The @dpkit/table package provides high-performance data validation and processing capabilities for tabular data. Built on top of nodejs-polars (a Rust-based DataFrame library), it offers robust schema validation, type inference, and error handling for CSV, Excel, and other tabular data formats.

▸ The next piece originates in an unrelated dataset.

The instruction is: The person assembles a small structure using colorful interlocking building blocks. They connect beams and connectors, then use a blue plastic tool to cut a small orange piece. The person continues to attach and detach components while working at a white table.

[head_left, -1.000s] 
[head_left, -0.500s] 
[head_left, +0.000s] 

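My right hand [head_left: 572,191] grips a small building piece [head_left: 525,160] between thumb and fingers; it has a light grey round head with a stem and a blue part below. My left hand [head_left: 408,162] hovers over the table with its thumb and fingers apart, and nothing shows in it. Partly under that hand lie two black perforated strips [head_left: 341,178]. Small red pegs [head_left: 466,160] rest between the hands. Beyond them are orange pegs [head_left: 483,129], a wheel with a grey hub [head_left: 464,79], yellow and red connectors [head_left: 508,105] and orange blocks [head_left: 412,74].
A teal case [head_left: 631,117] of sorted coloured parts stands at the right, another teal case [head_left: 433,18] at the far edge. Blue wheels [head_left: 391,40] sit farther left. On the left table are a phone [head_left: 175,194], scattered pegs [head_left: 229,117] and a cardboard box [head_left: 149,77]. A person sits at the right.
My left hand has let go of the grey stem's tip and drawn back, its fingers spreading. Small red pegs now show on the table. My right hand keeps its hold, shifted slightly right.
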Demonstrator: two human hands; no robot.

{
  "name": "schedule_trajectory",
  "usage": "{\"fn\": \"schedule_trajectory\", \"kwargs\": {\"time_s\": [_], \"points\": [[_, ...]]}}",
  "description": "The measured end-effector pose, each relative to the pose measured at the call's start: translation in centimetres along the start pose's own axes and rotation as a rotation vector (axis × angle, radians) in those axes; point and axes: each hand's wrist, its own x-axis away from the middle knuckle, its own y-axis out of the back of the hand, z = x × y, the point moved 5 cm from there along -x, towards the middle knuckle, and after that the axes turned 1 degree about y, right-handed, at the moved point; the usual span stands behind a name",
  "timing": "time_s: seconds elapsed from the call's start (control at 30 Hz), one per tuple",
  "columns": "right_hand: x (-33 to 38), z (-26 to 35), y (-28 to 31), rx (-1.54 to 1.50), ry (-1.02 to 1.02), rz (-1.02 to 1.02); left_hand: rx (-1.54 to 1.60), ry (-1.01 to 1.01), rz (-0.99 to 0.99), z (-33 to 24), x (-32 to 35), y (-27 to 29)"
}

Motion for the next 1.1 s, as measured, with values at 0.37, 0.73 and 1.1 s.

import { DataFrame } from "nodejs-polars"
import { validateTable } from "@dpkit/table"
import type { Schema } from "@dpkit/core"
// Create a table from data
const table = DataFrame({
id: [1, 2, 3],
name: ["John", "Jane", "Bob"],
}).lazy()
// Define schema with constraints
const schema: Schema = {
fields: [
{ name: "id", type: "integer", constraints: { required: true, unique: true } },
{ name: "name", type: "string", constraints: { required: true } },
{ name: "email", type: "string", constraints: { pattern: "^[^@]+@[^@]+\\.[^@]+$" } }
]
}
// Validate the table
const result = await validateTable(table, { schema })
console.log(result.valid) // true/false
console.log(result.errors) // Array of validation errors
import { inferSchema } from "@dpkit/table"
// Automatically infer schema from data patterns
const table = DataFrame({
id: ["1", "2", "3"],
price: ["10.50", "25.00", "15.75"],
date: ["2023-01-15", "2023-02-20", "2023-03-25"],
active: ["true", "false", "true"]
}).lazy()
const inferredSchema = await inferSchema(table, {
sampleSize: 100, // Sample size for inference
confidence: 0.9, // Confidence threshold
monthFirst: false, // Date format preference
commaDecimal: false // Decimal separator preference
})
// Result: automatically detected integer, number, date, and boolean types
// Subset matching - data can have extra fields
const schema: Schema = {
fieldsMatch: "subset",
fields: [
{ name: "id", type: "number" },
{ name: "name", type: "string" }
]
}
// Equal matching - field names must match regardless of order
const equalSchema: Schema = {
fieldsMatch: "equal",
fields: [
{ name: "id", type: "number" },
{ name: "name", type: "string" }
]
}
import { processTable } from "@dpkit/table"
// Process table with schema (converts string columns to proper types)
const table = DataFrame({
id: ["1", "2", "3"], // String data
price: ["10.50", "25.00", "15.75"],
active: ["true", "false", "true"],
date: ["2023-01-15", "2023-02-20", "2023-03-25"]
}).lazy()
const schema: Schema = {
fields: [
{ name: "id", type: "integer" },
{ name: "price", type: "number" },
{ name: "active", type: "boolean" },
{ name: "date", type: "date" }
]
}
const processedTable = await processTable(table, { schema })
const result = await processedTable.collect()
// Result will have properly typed columns:
// { id: 1, price: 10.50, active: true, date: Date('2023-01-15') }
// { id: 2, price: 25.00, active: false, date: Date('2023-02-20') }
// { id: 3, price: 15.75, active: true, date: Date('2023-03-25') }
const result = await validateTable(table, { schema })
result.errors.forEach(error => {
switch (error.type) {
case "cell/required":
console.log(`Required field missing in row ${error.rowNumber}: '${error.fieldName}'`)
break
case "cell/unique":
console.log(`Duplicate value in row ${error.rowNumber}: '${error.cell}'`)
break
case "cell/pattern":
console.log(`Pattern mismatch: '${error.cell}' doesn't match ${error.constraint}`)
break
}
})

The package uses LazyDataFrame from nodejs-polars as its core table representation, enabling lazy evaluation and efficient processing of large datasets through vectorized operations.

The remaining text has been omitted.